Pflegeberaterin vor Ort: Andrea Schulte. (Foto: P. Gräber - Emscherblog.de)

Pflege- und Wohnberatung: Mehr Schutz für Pflegebedürftige

Pflegeberaterin vor Ort: Andrea Schulte. (Foto: P. Gräber - Emscherblog.de)
Pfle­ge­be­ra­terin im Kreis Unna: Andrea Schulte. (Foto: P. Gräber – Emscherblog.de)

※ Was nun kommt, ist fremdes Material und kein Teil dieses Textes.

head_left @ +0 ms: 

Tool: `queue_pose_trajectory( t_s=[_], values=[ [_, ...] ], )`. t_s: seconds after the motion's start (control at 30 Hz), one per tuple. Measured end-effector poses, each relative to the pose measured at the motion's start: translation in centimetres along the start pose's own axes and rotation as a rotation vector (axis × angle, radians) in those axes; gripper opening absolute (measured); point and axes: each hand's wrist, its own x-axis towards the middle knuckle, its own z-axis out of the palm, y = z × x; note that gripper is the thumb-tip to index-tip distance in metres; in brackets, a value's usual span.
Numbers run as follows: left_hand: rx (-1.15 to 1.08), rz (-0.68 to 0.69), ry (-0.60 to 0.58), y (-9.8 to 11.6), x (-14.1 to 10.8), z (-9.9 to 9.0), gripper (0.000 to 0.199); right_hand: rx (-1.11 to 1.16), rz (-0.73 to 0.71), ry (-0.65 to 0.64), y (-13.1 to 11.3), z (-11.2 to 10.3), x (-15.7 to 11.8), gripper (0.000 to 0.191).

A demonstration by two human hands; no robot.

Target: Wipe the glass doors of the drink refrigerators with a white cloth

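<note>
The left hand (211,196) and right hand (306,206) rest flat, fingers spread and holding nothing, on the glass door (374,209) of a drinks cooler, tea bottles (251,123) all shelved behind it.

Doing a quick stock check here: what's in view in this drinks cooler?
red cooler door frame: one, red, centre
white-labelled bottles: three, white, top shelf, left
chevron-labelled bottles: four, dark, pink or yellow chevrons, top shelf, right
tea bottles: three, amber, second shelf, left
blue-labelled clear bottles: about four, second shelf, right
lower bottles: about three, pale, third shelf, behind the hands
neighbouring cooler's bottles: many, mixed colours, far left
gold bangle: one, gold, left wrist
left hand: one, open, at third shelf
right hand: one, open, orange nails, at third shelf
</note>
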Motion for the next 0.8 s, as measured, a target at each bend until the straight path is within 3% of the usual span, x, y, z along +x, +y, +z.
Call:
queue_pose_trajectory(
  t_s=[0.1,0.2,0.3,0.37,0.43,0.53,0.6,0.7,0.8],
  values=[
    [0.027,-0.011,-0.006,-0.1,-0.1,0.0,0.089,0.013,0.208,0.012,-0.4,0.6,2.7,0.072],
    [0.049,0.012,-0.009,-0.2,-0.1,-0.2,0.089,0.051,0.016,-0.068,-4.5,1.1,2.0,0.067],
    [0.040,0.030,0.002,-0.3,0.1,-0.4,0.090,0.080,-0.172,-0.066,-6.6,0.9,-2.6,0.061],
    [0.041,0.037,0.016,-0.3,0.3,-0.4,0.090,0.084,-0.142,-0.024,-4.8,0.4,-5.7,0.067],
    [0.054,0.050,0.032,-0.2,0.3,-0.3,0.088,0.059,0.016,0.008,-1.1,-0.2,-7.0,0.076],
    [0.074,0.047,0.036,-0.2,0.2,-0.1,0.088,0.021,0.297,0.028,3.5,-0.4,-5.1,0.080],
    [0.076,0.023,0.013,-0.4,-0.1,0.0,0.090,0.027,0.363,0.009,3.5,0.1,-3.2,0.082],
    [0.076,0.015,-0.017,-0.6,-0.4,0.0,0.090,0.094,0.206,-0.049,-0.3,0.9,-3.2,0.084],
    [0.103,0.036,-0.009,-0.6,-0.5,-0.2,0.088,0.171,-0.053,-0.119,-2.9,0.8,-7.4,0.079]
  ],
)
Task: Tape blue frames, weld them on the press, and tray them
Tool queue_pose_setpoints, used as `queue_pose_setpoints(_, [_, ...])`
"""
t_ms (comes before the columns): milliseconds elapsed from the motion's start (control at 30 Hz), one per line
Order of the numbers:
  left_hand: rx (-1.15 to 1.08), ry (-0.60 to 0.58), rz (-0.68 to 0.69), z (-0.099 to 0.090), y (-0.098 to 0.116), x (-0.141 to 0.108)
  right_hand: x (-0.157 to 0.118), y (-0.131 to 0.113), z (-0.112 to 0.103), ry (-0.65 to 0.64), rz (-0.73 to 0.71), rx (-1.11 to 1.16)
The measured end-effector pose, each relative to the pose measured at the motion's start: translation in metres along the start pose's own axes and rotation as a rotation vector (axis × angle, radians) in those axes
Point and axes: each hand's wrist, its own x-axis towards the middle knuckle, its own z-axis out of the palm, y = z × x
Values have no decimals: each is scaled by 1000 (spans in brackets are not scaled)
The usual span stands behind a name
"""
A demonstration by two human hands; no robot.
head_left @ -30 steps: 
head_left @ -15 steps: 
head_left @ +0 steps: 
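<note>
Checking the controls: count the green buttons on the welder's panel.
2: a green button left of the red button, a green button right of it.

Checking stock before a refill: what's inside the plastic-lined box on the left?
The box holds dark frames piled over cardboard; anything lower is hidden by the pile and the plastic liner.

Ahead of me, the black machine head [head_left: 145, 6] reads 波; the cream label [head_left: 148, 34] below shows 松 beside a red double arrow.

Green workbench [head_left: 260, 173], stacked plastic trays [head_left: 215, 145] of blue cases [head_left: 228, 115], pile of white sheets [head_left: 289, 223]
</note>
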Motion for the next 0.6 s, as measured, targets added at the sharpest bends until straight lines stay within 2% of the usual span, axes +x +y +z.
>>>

Es gibt Neu­re­ge­lungen in der Pfle­ge­ver­si­che­rung. Sie sind Ergebnis der zur Bekämp­fung der Corona-Pan­demie erlas­senen Gesetze. Zen­trales Anliegen: Pfle­ge­be­dürf­tige Men­schen, ihre Ange­hö­rigen und Pfle­ge­kräfte sollen besser geschützt und finan­ziell ent­la­stet werden. 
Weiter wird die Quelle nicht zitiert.